==== MATERIAL FOR THIS EXERCISE

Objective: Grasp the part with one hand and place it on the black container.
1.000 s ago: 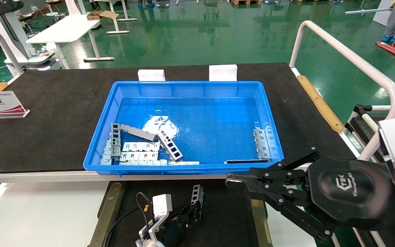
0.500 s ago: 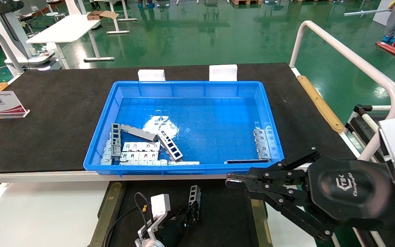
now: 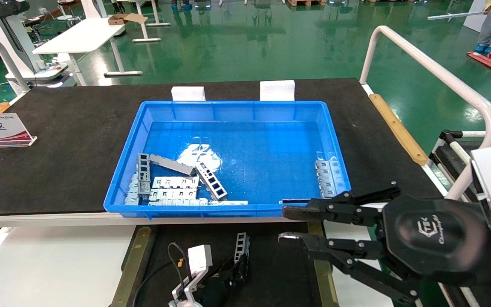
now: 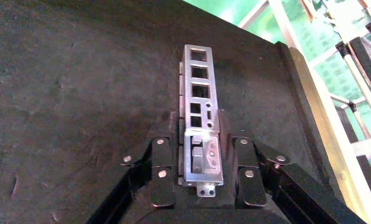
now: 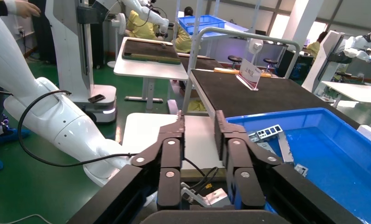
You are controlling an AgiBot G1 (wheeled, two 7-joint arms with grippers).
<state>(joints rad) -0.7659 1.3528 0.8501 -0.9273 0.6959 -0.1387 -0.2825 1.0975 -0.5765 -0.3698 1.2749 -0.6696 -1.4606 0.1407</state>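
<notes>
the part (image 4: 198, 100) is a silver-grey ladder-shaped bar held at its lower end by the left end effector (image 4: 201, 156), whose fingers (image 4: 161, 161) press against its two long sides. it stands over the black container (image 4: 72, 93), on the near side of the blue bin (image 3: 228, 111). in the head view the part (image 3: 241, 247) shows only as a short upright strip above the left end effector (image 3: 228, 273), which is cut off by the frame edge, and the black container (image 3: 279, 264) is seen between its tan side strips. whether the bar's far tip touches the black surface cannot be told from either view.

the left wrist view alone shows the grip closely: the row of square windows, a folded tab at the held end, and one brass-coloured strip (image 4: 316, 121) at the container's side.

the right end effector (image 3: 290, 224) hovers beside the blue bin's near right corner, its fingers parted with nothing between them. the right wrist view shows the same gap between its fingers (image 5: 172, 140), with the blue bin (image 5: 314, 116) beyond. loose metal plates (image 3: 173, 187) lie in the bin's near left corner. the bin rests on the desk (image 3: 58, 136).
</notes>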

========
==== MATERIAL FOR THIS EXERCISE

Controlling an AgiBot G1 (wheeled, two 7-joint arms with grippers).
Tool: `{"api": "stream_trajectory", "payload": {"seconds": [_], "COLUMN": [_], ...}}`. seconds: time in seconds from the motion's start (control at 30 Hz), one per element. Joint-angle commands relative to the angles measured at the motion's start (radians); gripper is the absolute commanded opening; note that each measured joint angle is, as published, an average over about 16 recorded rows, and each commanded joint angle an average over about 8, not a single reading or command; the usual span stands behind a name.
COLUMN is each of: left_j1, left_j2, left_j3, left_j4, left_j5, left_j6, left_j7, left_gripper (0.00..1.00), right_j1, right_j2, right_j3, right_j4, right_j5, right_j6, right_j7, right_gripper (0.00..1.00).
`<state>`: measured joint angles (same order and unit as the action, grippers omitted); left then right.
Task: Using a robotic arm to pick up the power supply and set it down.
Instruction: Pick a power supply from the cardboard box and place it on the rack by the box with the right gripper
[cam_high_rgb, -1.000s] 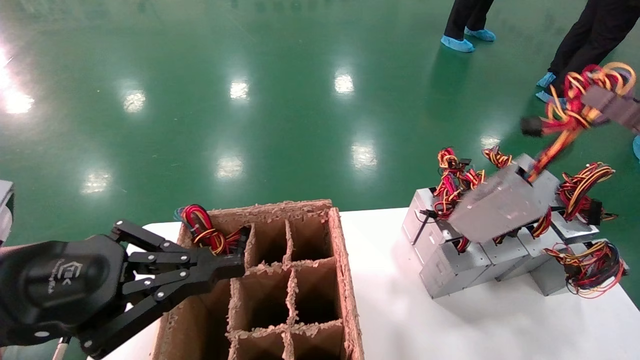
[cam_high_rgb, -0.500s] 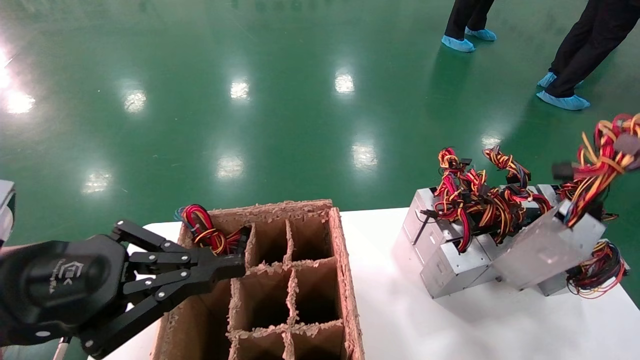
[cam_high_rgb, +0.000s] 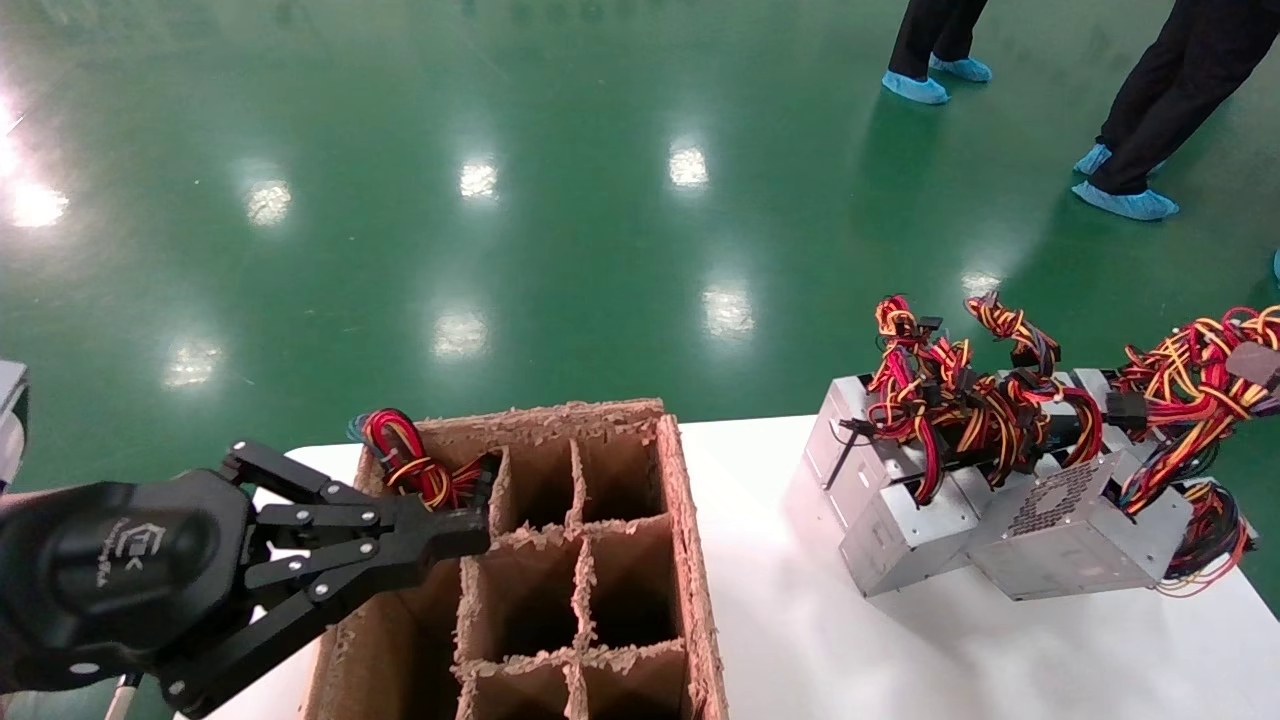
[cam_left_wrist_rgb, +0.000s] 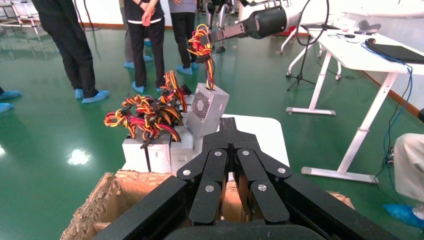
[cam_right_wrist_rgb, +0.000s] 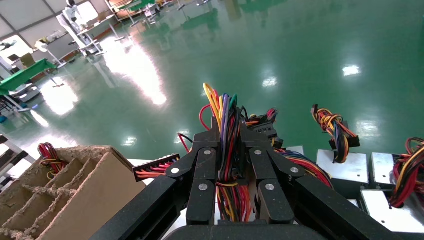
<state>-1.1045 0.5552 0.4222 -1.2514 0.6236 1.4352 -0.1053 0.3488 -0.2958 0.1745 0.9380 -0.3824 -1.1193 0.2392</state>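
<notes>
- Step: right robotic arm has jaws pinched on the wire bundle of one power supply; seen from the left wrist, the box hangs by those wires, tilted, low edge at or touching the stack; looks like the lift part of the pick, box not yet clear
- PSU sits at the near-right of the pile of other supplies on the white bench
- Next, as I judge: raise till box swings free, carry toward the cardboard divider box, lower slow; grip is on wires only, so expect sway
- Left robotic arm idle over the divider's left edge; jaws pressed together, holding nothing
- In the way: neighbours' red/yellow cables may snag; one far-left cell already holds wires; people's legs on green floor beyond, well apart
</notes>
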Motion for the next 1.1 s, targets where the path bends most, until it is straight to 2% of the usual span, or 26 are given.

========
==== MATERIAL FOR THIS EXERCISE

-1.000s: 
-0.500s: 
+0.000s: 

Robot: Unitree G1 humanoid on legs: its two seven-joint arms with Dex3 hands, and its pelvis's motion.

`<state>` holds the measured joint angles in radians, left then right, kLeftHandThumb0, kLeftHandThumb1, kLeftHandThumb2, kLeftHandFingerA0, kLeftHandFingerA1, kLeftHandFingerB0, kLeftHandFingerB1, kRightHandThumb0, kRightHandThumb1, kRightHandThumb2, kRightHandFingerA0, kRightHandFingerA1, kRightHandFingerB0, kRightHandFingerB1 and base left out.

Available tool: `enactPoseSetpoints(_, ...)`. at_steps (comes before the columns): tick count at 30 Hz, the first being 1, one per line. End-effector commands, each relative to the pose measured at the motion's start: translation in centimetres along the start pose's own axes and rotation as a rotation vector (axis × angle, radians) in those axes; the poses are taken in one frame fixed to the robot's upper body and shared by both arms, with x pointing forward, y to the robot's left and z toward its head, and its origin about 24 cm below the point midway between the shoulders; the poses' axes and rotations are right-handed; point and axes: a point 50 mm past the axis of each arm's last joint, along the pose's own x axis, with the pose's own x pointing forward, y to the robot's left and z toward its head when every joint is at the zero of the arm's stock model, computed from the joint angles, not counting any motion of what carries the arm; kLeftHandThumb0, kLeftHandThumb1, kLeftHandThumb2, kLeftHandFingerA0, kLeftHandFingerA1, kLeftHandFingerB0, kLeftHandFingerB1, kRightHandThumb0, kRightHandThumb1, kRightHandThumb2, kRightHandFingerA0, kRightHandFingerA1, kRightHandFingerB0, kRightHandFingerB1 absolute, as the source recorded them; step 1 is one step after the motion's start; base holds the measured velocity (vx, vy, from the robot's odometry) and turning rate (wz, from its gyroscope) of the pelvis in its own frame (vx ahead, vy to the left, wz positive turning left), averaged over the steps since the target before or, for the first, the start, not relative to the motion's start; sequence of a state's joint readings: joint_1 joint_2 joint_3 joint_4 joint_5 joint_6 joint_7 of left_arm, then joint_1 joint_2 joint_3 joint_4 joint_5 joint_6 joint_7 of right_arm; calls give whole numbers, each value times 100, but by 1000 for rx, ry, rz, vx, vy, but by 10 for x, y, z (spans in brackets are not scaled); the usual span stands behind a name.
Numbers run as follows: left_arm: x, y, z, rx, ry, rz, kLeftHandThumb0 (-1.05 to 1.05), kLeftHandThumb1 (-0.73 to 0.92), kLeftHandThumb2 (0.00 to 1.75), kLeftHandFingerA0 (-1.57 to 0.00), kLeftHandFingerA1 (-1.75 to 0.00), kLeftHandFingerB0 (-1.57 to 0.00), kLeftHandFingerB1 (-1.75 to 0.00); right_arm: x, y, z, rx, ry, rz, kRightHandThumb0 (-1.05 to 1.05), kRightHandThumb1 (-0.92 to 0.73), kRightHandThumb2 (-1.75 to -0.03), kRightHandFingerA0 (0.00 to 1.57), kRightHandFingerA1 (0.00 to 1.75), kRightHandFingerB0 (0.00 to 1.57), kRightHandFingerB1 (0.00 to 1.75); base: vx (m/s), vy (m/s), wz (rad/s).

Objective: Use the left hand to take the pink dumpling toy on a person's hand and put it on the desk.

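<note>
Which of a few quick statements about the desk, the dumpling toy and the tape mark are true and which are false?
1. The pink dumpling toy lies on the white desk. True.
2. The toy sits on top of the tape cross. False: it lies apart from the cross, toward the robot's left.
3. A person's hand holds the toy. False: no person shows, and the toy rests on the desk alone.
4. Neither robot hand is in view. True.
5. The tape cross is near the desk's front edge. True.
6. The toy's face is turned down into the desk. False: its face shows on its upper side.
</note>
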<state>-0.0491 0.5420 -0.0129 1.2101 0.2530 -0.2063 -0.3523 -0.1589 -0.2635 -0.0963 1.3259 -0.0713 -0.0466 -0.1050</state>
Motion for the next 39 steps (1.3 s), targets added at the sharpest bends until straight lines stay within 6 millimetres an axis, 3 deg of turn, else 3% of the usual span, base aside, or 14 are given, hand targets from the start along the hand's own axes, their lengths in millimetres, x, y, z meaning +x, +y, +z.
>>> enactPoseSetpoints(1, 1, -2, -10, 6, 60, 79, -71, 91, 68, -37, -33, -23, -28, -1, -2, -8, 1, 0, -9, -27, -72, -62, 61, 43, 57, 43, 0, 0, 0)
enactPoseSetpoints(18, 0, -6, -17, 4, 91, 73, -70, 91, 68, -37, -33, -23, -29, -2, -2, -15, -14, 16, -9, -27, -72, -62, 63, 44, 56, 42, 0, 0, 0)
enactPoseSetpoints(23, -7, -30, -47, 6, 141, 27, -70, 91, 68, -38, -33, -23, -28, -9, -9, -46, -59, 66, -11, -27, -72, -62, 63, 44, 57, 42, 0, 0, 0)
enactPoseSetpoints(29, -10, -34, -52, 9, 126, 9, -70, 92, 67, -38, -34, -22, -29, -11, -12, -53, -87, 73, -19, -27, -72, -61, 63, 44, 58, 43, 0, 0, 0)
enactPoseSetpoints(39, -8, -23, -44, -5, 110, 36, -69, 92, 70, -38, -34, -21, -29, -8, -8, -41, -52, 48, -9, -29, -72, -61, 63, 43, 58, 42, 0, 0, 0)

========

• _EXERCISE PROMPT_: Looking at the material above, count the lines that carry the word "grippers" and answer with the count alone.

• _TASK RESPONSE_: 3